The Wood Village City Council on Tuesday, Sept. 13, delayed a vote on a proposed ordinance that would allow certain residents to keep backyard chickens, requesting additional changes.

The ordinance would allow residents of single-family homes to keep up to three domestic chickens in their backyard. The ordinance sets minimum sizes for chicken coops and the distances the coops and run have to be located from other residences and the property line; it also requires the coops and run to be fully enclosed and secure.

City councilors decided to send the ordinance back to city staff to make a few changes: Chicken ownership would be limited to homes in the residential neighborhood south of Halsey Street and between 238th Drive and Donald L. Robertson City Park; and those residents who want to keep chickens would have to apply for a permit and pay a one-time fee.
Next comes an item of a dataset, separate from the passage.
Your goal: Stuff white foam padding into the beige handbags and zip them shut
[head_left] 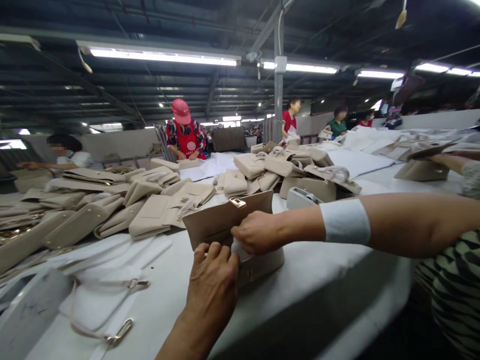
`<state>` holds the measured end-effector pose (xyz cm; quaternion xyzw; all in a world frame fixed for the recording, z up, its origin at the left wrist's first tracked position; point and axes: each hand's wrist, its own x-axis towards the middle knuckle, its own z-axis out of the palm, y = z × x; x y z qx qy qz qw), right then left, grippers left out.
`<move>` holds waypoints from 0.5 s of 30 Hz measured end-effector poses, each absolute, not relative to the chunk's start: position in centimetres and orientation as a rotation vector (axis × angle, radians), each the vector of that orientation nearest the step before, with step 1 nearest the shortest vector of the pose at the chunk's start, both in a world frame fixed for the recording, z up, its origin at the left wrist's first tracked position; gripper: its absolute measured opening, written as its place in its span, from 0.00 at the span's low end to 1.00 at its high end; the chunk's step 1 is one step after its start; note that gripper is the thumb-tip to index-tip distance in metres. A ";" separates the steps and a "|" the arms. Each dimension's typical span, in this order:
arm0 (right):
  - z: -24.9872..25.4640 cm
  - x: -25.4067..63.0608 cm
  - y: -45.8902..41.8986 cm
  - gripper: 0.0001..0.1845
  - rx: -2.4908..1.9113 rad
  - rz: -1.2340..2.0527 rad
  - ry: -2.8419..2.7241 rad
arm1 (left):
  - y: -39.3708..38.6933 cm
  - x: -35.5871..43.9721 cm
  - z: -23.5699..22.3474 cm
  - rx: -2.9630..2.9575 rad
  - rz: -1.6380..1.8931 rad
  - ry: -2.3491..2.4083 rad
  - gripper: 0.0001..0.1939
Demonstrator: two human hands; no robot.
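Note:
A beige handbag (262, 265) stands on the white-covered table in front of me. Its flap is raised, and a gold clasp (237, 202) shows at the flap's top edge. My left hand (214, 280) has its fingers curled over the bag's near left rim. Held in a fist at the bag's mouth, my right hand (258, 233) grips a thin white crumpled sheet (240, 251); whether it is paper or plastic I cannot tell. The bag's inside is mostly hidden behind my hands.
Many beige handbags lie heaped to the left (150, 215) and beyond. A strap with gold hooks (119, 334) rests at the near left. A grey box-like object (302, 197) sits behind my right wrist. Co-workers stand around, one in a red cap (181, 112); another's hand touches a bag (423, 169) at right.

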<state>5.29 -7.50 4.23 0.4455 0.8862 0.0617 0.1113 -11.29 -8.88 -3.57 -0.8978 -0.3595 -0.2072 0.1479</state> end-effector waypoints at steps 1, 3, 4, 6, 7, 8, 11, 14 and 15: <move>3.8 5.1 -7.3 0.16 1.279 0.172 2.628 | -8.8 -11.1 -3.7 -2.588 -0.588 -1.021 0.06; 3.1 4.8 -7.0 0.17 1.286 0.132 2.650 | -8.7 -11.0 -4.1 -2.619 -0.579 -0.989 0.08; 2.9 4.7 -6.8 0.17 1.315 0.114 2.659 | -8.6 -11.0 -4.2 -2.635 -0.578 -0.971 0.09; 2.5 4.6 -6.6 0.14 1.389 0.101 2.671 | -8.7 -11.0 -4.4 -2.659 -0.613 -0.929 0.09; 2.3 4.5 -6.5 0.13 1.424 0.094 2.669 | -8.8 -11.1 -4.5 -2.673 -0.641 -0.906 0.09; 2.1 4.5 -6.4 0.12 1.451 0.087 2.661 | -9.0 -11.2 -4.5 -2.691 -0.666 -0.885 0.08; 1.7 4.5 -6.1 0.12 1.543 0.046 2.622 | -9.1 -11.4 -4.0 -2.792 -0.669 -0.875 0.03; 2.1 4.8 -5.6 0.15 1.669 -0.061 2.586 | -8.2 -11.2 -2.3 -2.941 -0.530 -0.991 0.17; 2.4 5.0 -5.5 0.16 1.706 -0.100 2.576 | -7.8 -10.9 -1.6 -2.973 -0.463 -1.054 0.20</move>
The council plans to review and vote on the ordinance with the revisions at its next meeting Tuesday, Sept. 27.

If the council approves the ordinance, Wood Village would join Gresham and Portland as the third Multnomah County city that allows residents to keep backyard chickens.
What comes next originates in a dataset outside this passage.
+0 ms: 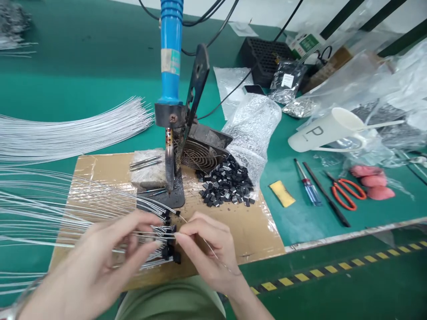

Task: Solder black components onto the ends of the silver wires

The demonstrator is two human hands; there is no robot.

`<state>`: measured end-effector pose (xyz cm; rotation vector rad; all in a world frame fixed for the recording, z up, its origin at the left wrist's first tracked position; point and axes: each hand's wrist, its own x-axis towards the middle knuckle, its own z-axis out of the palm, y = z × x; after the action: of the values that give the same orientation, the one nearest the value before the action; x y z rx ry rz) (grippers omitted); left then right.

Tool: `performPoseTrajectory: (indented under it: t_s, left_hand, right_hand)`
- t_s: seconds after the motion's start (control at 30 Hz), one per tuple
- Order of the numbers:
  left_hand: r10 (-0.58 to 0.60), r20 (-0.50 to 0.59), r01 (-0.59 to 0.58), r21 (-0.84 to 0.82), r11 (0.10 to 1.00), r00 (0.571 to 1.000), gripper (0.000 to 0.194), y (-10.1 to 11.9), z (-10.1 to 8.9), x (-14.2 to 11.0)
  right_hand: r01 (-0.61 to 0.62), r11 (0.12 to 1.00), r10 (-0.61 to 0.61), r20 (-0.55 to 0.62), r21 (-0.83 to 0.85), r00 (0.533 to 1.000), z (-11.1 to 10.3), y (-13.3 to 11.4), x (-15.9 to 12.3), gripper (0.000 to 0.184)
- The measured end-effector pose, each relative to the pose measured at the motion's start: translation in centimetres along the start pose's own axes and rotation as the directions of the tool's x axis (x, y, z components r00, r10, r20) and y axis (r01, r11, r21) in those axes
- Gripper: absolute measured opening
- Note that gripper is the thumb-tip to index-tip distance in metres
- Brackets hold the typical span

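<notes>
My left hand [110, 253] is over the bundle of thin white wires [73, 215], its thumb and fingers closed around a white wire. My right hand [210, 244] faces it, thumb and index finger pinched near that wire's end. A thin silvery solder wire [211, 248] runs through my right hand. Beneath my fingertips, small black connectors [176, 258] sit on the ends of several wires. A blue-handled soldering iron [171, 58] is fixed upright in a metal stand [196, 80], tip pointing down just behind my hands.
A pile of black connectors [230, 182] lies on the cardboard [247, 231] by a bubble-wrap bag [255, 129]. Loose white wires [76, 131] lie left. Rightward are a yellow sponge [282, 193], a screwdriver [310, 189], orange-handled scissors [345, 193] and a white cup [323, 131].
</notes>
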<state>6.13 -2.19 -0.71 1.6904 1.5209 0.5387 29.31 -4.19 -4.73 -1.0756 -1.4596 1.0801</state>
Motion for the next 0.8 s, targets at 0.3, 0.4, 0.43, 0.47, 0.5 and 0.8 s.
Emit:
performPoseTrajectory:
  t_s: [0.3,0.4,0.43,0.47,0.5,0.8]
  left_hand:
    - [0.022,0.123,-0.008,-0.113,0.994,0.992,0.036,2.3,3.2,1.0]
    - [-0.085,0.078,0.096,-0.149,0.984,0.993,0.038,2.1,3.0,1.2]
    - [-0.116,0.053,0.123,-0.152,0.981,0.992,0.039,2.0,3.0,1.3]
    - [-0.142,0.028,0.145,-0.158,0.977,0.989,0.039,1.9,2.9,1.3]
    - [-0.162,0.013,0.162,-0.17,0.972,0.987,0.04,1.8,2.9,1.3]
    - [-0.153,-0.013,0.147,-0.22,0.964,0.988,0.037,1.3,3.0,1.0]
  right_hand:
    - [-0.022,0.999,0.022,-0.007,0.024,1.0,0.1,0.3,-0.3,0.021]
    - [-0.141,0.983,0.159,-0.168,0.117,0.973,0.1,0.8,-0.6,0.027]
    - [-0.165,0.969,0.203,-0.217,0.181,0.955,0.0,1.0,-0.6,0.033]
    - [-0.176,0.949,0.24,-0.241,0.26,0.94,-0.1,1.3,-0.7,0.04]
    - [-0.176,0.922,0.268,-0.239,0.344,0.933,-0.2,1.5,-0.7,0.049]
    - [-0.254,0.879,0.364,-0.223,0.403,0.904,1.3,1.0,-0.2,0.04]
Wood Village currently prohibits ownership of domestic poultry under its nuisance code, but city officials said local interest on the issue perked up after Gresham enacted updated chicken codes in February 2010.
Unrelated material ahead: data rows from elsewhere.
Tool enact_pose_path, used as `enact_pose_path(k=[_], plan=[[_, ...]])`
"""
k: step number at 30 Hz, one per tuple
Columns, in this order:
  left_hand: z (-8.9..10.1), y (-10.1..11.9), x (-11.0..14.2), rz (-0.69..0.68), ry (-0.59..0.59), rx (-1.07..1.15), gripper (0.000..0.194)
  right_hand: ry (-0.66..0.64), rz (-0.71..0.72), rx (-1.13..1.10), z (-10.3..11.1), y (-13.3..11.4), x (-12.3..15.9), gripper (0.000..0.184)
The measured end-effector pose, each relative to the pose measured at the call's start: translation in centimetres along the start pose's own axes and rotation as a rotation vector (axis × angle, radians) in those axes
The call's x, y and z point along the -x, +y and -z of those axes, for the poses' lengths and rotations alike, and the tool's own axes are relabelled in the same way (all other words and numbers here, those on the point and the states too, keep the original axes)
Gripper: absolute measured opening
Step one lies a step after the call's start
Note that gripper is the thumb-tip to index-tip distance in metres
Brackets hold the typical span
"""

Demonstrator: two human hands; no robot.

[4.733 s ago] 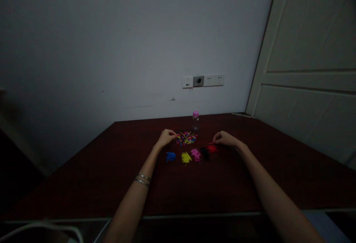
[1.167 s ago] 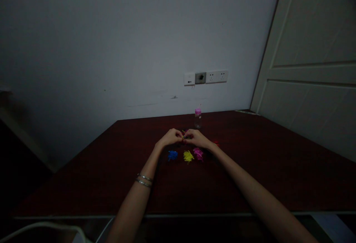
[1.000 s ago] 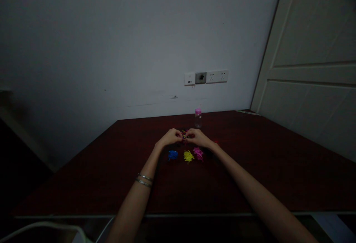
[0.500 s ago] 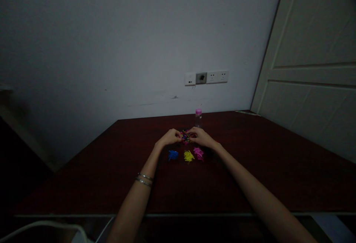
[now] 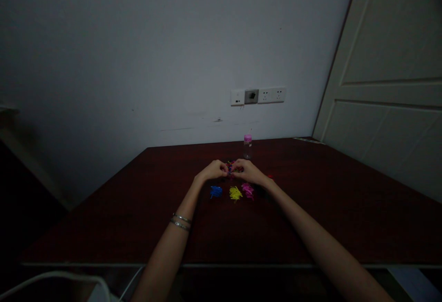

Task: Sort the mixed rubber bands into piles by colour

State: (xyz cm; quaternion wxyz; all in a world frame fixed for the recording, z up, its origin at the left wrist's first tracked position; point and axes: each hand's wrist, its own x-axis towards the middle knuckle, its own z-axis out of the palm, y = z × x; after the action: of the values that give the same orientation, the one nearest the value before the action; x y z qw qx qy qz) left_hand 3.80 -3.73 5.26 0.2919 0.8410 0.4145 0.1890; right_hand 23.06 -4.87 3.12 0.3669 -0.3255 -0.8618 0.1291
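Head view shows your left hand [image 5: 214, 170] and right hand [image 5: 249, 172] facing each other low over the dark red wooden table [image 5: 138, 210], fingertips near one another. Your left forearm slants up and rightward from the bottom edge, with silver-coloured bracelets [image 5: 181, 221] near the wrist; your right forearm slants up and leftward from the lower right. Both wrists bend so that the fingers point inward.

Between your hands lies the mixed pile of small, slender multicoloured pieces [image 5: 230, 165], partly hidden by your fingers. Its pieces lie at many angles, so you get no single long axis from it. Your left thumb and fingers curl toward each other at the pile; whether they clamp a piece, you cannot tell at this size. Your right thumb and forefinger curve toward the same spot, and you cannot tell whether their tips meet or grip anything.

On your side of the mixed pile, left to right, are the blue pile [image 5: 216, 191], the yellow pile [image 5: 235, 193] and the pink pile [image 5: 247, 190], all of slender, crisscrossed pieces. A bit of red [image 5: 270, 177] shows beyond your right wrist. Behind your right hand, the clear bottle with a pink cap [image 5: 247, 148] stands upright, its long axis vertical.
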Motion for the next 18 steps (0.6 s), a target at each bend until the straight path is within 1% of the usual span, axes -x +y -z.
enact_pose_path(k=[7,11,12,14,16,18], plan=[[-0.1,0.1,0.1,-0.005,-0.015,0.002,0.016,-0.005,-0.003,0.056,-0.1,-0.3,-0.1,0.010],[0.7,-0.5,0.2,-0.025,-0.038,0.065,0.020,-0.019,-0.018,0.104,0.0,-0.2,0.2,0.010],[1.0,-0.9,0.2,-0.020,-0.019,0.083,0.022,-0.027,-0.018,0.110,-0.1,-0.3,0.3,0.010],[1.7,-1.6,0.2,0.009,0.067,0.097,0.024,-0.053,-0.005,0.114,-0.3,-0.7,0.4,0.010],[2.1,-2.5,0.3,0.050,0.160,0.083,0.025,-0.103,0.027,0.114,-0.8,-1.3,0.5,0.010],[2.3,-3.1,0.3,0.092,0.210,0.069,0.025,-0.161,0.072,0.115,-1.6,-2.2,0.6,0.010]])
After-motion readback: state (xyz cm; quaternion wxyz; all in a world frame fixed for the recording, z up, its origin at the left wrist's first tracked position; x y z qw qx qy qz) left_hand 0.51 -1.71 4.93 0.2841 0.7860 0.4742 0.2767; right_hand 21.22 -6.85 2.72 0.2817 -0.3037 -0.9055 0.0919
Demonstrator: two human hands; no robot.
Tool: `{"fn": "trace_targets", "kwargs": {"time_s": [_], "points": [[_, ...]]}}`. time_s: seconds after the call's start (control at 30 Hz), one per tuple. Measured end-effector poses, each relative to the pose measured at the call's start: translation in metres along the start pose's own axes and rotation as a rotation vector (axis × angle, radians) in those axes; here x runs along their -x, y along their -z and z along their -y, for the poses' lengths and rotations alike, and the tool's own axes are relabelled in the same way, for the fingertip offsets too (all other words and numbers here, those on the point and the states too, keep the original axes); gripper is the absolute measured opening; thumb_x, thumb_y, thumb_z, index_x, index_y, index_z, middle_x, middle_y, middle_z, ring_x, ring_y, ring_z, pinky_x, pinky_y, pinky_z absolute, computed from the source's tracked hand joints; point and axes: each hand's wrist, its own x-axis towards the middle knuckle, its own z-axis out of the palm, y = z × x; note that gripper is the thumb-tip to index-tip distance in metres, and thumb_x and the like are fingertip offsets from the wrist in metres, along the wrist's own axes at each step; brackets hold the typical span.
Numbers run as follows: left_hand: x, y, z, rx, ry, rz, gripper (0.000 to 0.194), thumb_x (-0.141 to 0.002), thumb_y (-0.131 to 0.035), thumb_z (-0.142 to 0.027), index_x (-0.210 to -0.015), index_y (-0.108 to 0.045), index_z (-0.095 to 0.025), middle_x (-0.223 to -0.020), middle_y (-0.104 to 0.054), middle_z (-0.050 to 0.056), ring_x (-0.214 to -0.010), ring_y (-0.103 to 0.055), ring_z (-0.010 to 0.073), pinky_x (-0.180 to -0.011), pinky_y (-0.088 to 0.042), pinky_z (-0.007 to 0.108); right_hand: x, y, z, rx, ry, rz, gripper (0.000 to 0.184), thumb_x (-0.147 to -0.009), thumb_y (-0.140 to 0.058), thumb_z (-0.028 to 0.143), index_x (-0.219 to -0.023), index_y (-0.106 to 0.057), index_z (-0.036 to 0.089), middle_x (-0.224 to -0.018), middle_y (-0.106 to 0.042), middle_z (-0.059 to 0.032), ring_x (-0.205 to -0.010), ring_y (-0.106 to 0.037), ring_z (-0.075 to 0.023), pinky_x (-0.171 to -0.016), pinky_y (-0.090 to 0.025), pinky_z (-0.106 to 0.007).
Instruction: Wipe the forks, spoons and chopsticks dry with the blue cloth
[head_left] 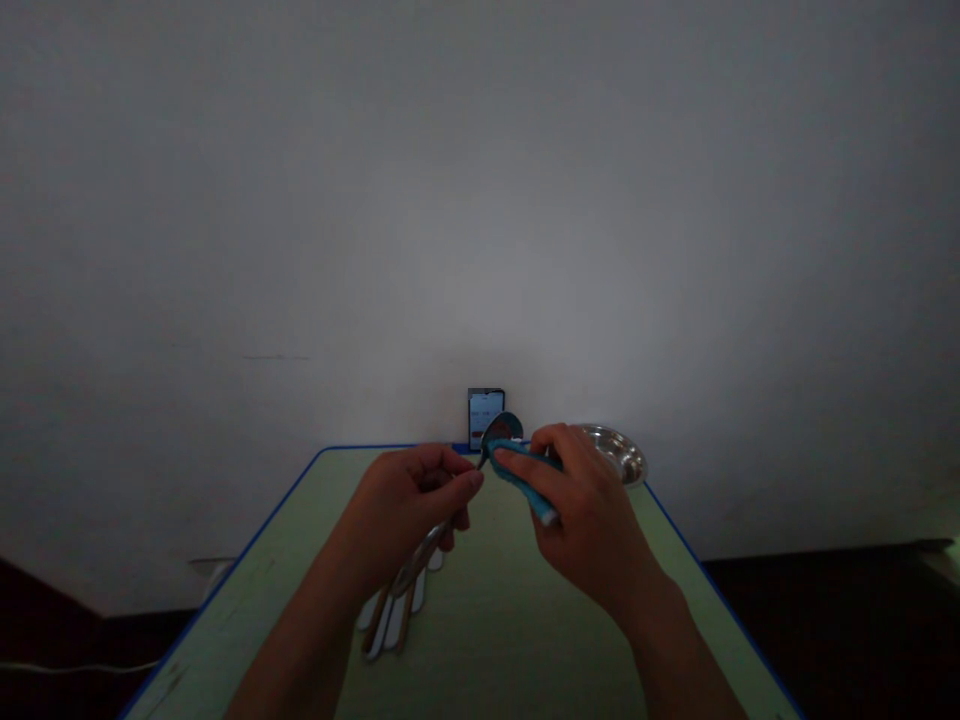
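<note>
My left hand grips the handle of a metal spoon, whose bowl rises above my fingers. My right hand is pressing a folded blue cloth against the spoon's bowl, which it partly hides. A shallow steel dish sits just behind my right hand, at the far right of the green table. Below my left hand lie several long utensils, some brown and some white, partly hidden by my wrist.
A phone stands upright at the table's far edge, in front of a plain wall. The table has a blue border and narrows towards the far side. Dark floor lies on both sides, with a white cable at the left.
</note>
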Motion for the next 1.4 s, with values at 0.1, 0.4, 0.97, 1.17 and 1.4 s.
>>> {"fn": "trace_targets", "kwargs": {"time_s": [0.1, 0.4, 0.97, 1.17, 1.4], "points": [[0.0, -0.001, 0.0016, -0.001, -0.014, 0.001, 0.017, -0.072, -0.06, -0.033, -0.069, -0.058, -0.016, -0.049, -0.058, -0.004, -0.039, -0.05, 0.0084, -0.04, -0.039, 0.018, 0.0005, -0.0005, -0.0008, 0.003, -0.009, 0.005, 0.054, -0.069, -0.048, 0.0, -0.117, -0.056, 0.024, -0.099, -0.048, -0.0076, -0.093, -0.044, -0.0215, -0.078, -0.042, -0.038], [0.001, -0.0023, 0.0003, -0.02, -0.003, -0.002, 0.019, -0.071, -0.061, -0.035, -0.069, -0.058, -0.016, -0.049, -0.058, -0.003, -0.039, -0.052, 0.0095, -0.04, -0.04, 0.019, 0.0012, -0.0006, 0.0, 0.014, -0.033, 0.006, 0.056, -0.066, -0.048, 0.0, -0.116, -0.057, 0.024, -0.099, -0.048, -0.0075, -0.093, -0.045, -0.0217, -0.078, -0.043, -0.038], [0.0032, -0.0004, 0.0019, -0.056, -0.016, 0.017, 0.018, -0.074, -0.059, -0.033, -0.071, -0.059, -0.016, -0.05, -0.058, -0.004, -0.04, -0.053, 0.0087, -0.041, -0.04, 0.018, 0.0015, -0.0014, 0.0001, 0.044, -0.081, 0.001, 0.056, -0.067, -0.046, 0.0, -0.117, -0.057, 0.021, -0.097, -0.048, -0.0077, -0.091, -0.044, -0.021, -0.077, -0.042, -0.037], [0.0052, 0.0015, 0.0037, -0.079, -0.017, 0.022, 0.018, -0.075, -0.058, -0.033, -0.073, -0.059, -0.015, -0.05, -0.058, -0.004, -0.04, -0.053, 0.009, -0.04, -0.039, 0.018, 0.002, -0.0019, -0.0005, 0.059, -0.093, -0.021, 0.055, -0.067, -0.047, 0.001, -0.117, -0.058, 0.021, -0.095, -0.048, -0.0075, -0.09, -0.044, -0.0213, -0.076, -0.042, -0.037], [0.0047, 0.0021, 0.0052, -0.078, -0.019, 0.024, 0.018, -0.074, -0.058, -0.033, -0.072, -0.059, -0.015, -0.05, -0.058, -0.003, -0.04, -0.053, 0.0093, -0.04, -0.04, 0.019, 0.0015, -0.0025, -0.0012, 0.07, -0.102, -0.046, 0.056, -0.065, -0.046, 0.0, -0.115, -0.059, 0.02, -0.095, -0.048, -0.0077, -0.088, -0.045, -0.021, -0.076, -0.042, -0.037]]}}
Wood Village has studied the issue since May, reviewing both Portland and Gresham's chicken codes for comparison.

The Wood Village Planning Commission, however, did not express much support for a chicken code at a June meeting. Members cited potential issues with odor and noise, the possibility that chickens would attract unwanted wildlife into yards and because Wood Village is not a farming community.

Records Manager and HR Specialist Greg Dirks said the city has received about eight to 10 letters, calls and emails from residents on the issue, with opinion being split down the middle. At the council meeting, three people testified in favor and one person testified against the ordinance, he said.